Randy Oliver is trying to research this in three articles. Here's the first one and you can find the others on his site.

We used powdered sugar on all three Blue Heron hives. Sam, Julia's youngest son who is in the FOURTH grade, took amazing pictures of the process. I have labeled his pictures with his name on the slide show.

We found two things during the inspection - one great and one not so good.

Great: Julia's hive that appeared to have no queen at our Sunday inspection actually has a laying queen. We didn't see her but saw a good frame of brood and eggs - Woohoo!

Not so good: Our first nuc at Blue Heron came from a supplier who gave us the nuc without a queen . To make good on this he gave us a second nuc - this one had a big beautiful queen. We installed her in another hive, since the first queenless hive had successfully made their own queen.

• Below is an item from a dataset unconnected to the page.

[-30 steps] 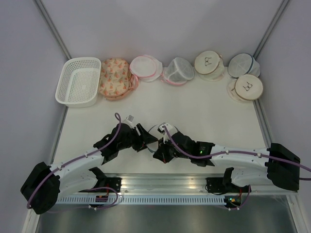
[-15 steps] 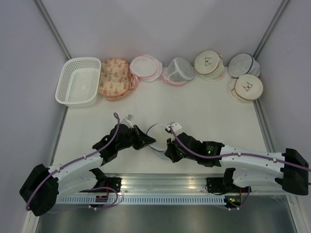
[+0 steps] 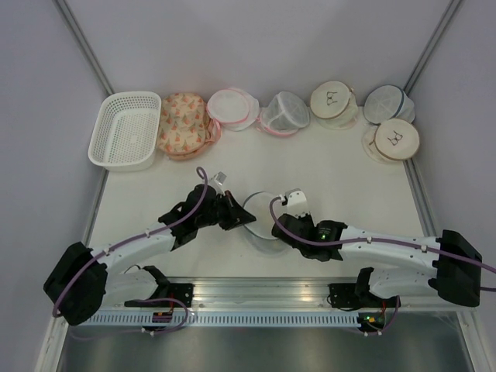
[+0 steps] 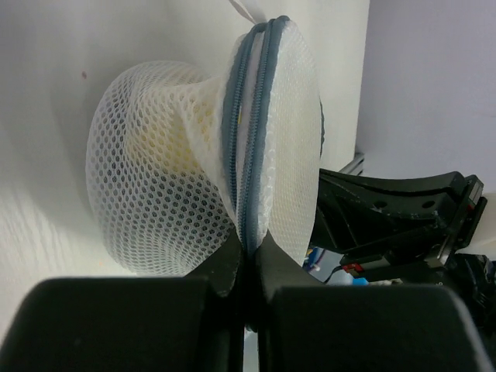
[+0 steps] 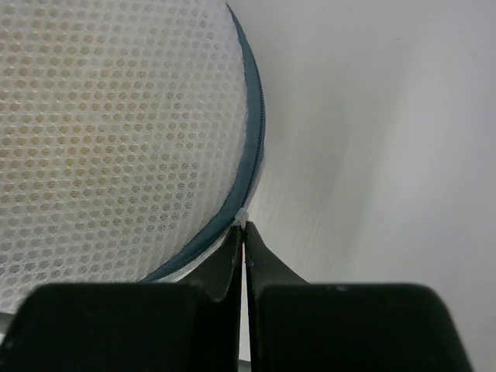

In the second hive the bees were doing a lousy job of comb building in the second box. We cut out the bad comb, put a drawn frame in the center of the hive (instead of the frame of foundation that was originally there) and moved the frames around so that the badly drawn frames (without the badly drawn comb) were on the edges.

Here's the slide show. Click to see it larger and to be able to read the captions.


  1. We too, had a monsoon of 6 and 1/10" of rain over the past 3 days here in N.Alabama. But glad for it, better than a drought.
    I love your blog.

  2. Linda,

    Thanks for this post and the pictures. They're great. I have been considering using powdered sugar on my hives but will wait until the honey season is over. Best of luck,


  3. I don't know why you would wait until after the honey season is over. The powdered sugar doesn't affect the honey - the bees don't use it for honey, they groom it off. It's not nectar and they don't process it.

  4. What is the screened bottom board you are talking about? I just built my first hive. I bought it from a garden center, it didn't come with any screens. I have found out that I need a queen excluder, several tools that I don't have, and something to help fight off SHB (I removed combs and bees from an exterior wall of a house, and found it has SHB).

  5. You can find a screened bottom board at all the bee supply companies. There are probably plans for building one at Beesource.com. They are helpful for 1. Ventilation in the summer and help the bees not beard on the hive and 2. As the bees groom themselves and groom off Varroa mites, the mites fall through the screened bottom board and can't get back into the hive. With a solid bottom board the mites can make their way back to the bees.
    BTW, I like many beekeepers don't ever use a queen excluder. I own one because it came with a beginner kit I foolishly bought, but in fact I only use it as a rack on which to drain cut comb honey!

  6. Helen3:14 PM

    Thanks for posting those photos Linda. I too am using starter strips this year and today discovered some bad comb like yours! The bees made the comb from the bottom upwards. I'm thinking that you need a couple of fully drawn frames in each box to give the bees the idea of what to do.